We're heading back to Aruba next summer after an absence of several years.  I've been looking at airfares, and they seem high...but then again, we haven't taken this trip for a long time.  We live in central PA, and usually fly out of IAD, although BWI, PHL, DCA, and MDT are possibilities.  MDT is the closest, but more often than not, the flights from/to there are long, at undesired times, and/or too expensive.

On my latest check, the best airfare IAD-AUA was $611 on United, and it was nonstop...which we would prefer.  Is this a high price?  If so, when might it start dropping?  Does anyone tend to get better fares to AUA at one of these airports over the others?

I thought about buying these tix on Orbitz...since it is nonstop AND it's from a major city to a popular destination, we'd have a chance at a refund if the price drops.  Anybody have thoughts on this?


----------



## lprstn (Aug 9, 2011)

It gets cheaper around oct/nov (early)


----------



## jasa (Aug 10, 2011)

I am also going to Aruba in June 2012.  I was checking fares last week and BWI was cheaper than IAD.  Two years ago when I went, I flew out of IAD and that was cheaper than BWI, but looking now, BWI is cheaper.  My fly out day this time is Friday and there are no nonstop flights, so it is roughly 500.  Two years ago it was Sat.  I think 2 years ago I paid roughly 450, booked in November for April and received money back from Orbitz.


----------



## tomandrobin (Aug 16, 2011)

jasa said:


> I am also going to Aruba in June 2012.  I was checking fares last week and BWI was cheaper than IAD.  Two years ago when I went, I flew out of IAD and that was cheaper than BWI, but looking now, BWI is cheaper.  My fly out day this time is Friday and there are no nonstop flights, so it is roughly 500.  Two years ago it was Sat.  I think 2 years ago I paid roughly 450, booked in November for April and received money back from Orbitz.

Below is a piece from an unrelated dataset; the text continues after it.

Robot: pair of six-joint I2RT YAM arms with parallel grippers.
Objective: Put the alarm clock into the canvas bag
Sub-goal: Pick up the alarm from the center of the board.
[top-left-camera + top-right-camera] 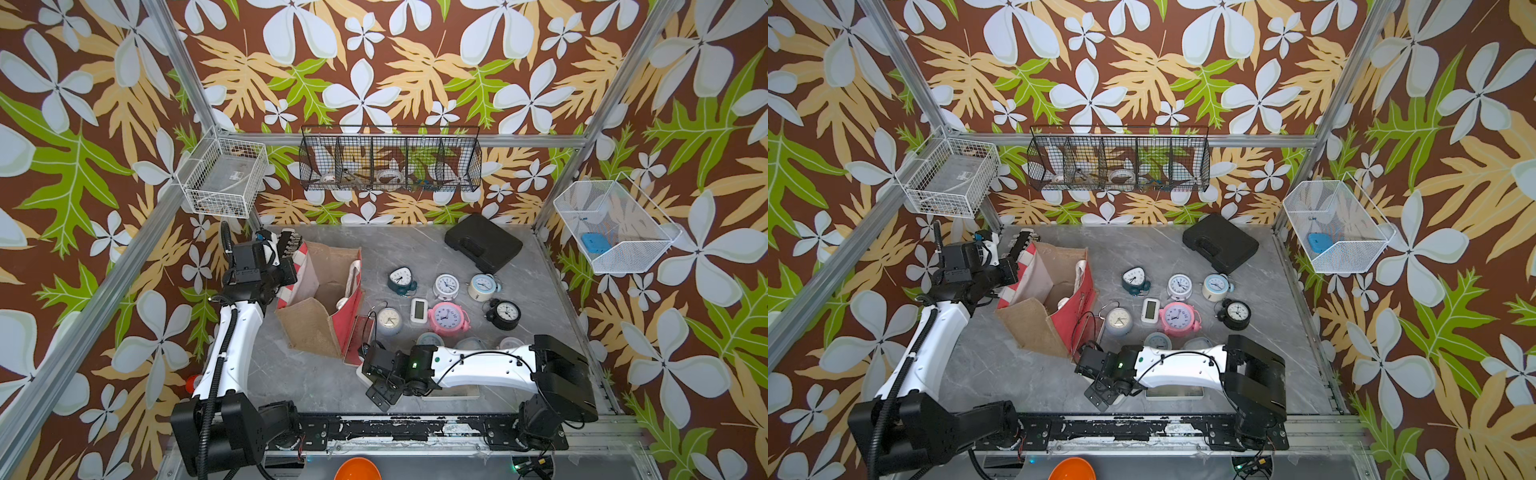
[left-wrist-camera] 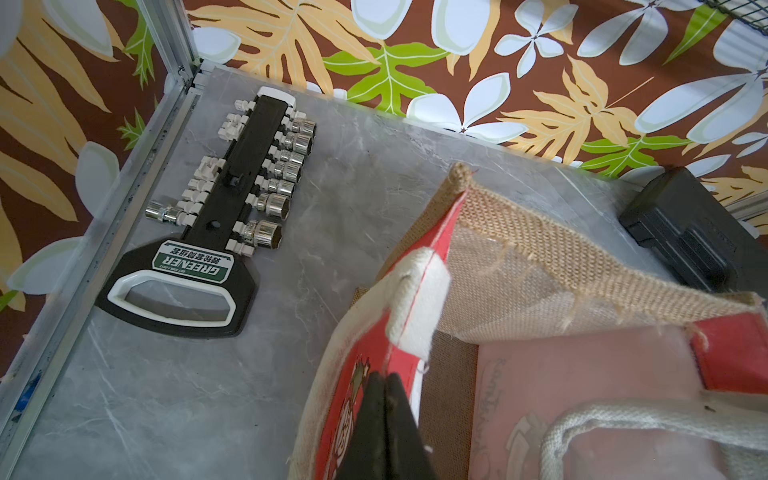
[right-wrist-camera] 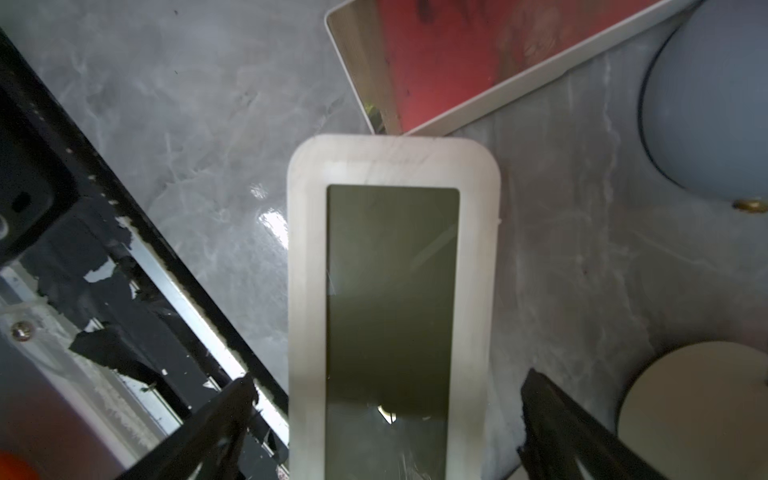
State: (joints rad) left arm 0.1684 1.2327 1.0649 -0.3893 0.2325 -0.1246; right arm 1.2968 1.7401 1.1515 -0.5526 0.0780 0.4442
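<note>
Left claw (image 2: 384, 388) pinching canvas bag (image 1: 307, 328) rim; rope handle (image 1: 352, 280) inside.

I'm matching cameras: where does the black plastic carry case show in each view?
In both top views: black plastic carry case at the table's far edge, right of centre.
Left wrist: the case beyond the tan burlap and red canvas bag.
Right wrist: not in it.
Shared landmark: that bag, in three views.

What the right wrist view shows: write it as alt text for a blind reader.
A white-framed digital clock with a dark screen lies on the grey table between the black fingers of the open right gripper. Beyond it lie a white-framed panel showing red and a pale blue round clock.
</note>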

$450 to $500 R/T sounds about right from BWI.


----------



## Jeni (Aug 16, 2011)

We are headed to Aruba in a couple of weeks...bought our tickets Feb. of this year and we were able to snag $164 each way on Airtran. Good luck!


----------



## tomandrobin (Aug 17, 2011)

Jeni said:


> We are headed to Aruba in a couple of weeks...bought our tickets Feb. of this year and we were able to snag $164 each way on Airtran. Good luck!

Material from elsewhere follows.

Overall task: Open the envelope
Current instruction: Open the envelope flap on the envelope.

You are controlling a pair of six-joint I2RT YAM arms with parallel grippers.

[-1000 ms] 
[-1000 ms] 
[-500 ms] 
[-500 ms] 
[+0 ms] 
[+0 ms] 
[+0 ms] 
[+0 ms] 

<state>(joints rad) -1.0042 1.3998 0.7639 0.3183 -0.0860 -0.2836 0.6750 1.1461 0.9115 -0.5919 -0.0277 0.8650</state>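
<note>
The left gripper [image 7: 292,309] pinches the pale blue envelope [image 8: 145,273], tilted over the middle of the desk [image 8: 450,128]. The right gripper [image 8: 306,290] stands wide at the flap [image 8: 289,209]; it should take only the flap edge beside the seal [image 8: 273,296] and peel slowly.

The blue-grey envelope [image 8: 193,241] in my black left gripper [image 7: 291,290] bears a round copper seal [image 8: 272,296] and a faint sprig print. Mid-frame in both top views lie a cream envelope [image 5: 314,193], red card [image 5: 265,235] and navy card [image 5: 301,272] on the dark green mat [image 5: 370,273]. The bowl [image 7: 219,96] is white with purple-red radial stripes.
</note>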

What was the total cost with taxes and fees?


----------



## donnaval (Aug 17, 2011)

We're flying from Pittsburgh at the end of next month - we just snagged the exchanges a week or so ago.  At this point, there were no good fares or connections available on AirTran.  We have USAirways at about $540 pp. all in.


----------



## Jeni (Aug 23, 2011)

tomandrobin said:


> What was the total cost with taxes and fees?

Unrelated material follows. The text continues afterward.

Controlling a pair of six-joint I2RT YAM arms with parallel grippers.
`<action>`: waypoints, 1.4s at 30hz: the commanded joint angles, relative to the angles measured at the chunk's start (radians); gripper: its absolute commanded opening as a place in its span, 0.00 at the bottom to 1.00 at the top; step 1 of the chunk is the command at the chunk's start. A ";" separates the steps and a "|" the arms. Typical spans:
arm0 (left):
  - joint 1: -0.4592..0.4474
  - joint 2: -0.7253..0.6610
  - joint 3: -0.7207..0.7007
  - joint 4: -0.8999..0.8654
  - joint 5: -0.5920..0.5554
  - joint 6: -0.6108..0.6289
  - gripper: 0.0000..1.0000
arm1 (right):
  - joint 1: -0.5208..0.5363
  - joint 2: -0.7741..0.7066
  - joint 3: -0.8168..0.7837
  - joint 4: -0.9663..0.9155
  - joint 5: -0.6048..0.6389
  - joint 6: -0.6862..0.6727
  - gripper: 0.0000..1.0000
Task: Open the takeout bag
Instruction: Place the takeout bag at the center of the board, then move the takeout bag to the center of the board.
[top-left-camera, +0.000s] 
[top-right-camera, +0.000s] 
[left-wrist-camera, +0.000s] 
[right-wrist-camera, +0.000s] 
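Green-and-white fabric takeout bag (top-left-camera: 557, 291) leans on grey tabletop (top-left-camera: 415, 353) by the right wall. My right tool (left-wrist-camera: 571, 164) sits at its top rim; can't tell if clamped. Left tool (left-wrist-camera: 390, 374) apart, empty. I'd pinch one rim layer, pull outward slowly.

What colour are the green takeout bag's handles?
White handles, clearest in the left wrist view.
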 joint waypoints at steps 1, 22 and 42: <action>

That included taxes and fees...we then selected to pay another $15 per person for seat selection.


----------



## sail27bill (Aug 31, 2011)

Not sure if this will help anyone but yesterday I was able to book airfare from June 23rd to July 2nd for next year on American Airlines for 2 to Aruba for $802.40 total round trip.  AA was offering flights each way from LGA and JFK in NY for $149 each way plus taxes.  It is the cheapest I have seen thus far from the NY area.  Hopefully someone else can benefit.

Anita


----------



## kool_kat (Aug 31, 2011)

*Atlanta to ARUBA*

We are going to Aruba next June for the first time and was able to book direct flights out of Atlanta for right at 450.00 including taxes on Delta.  They were good flights and most of us pd with miles so we were happy.


----------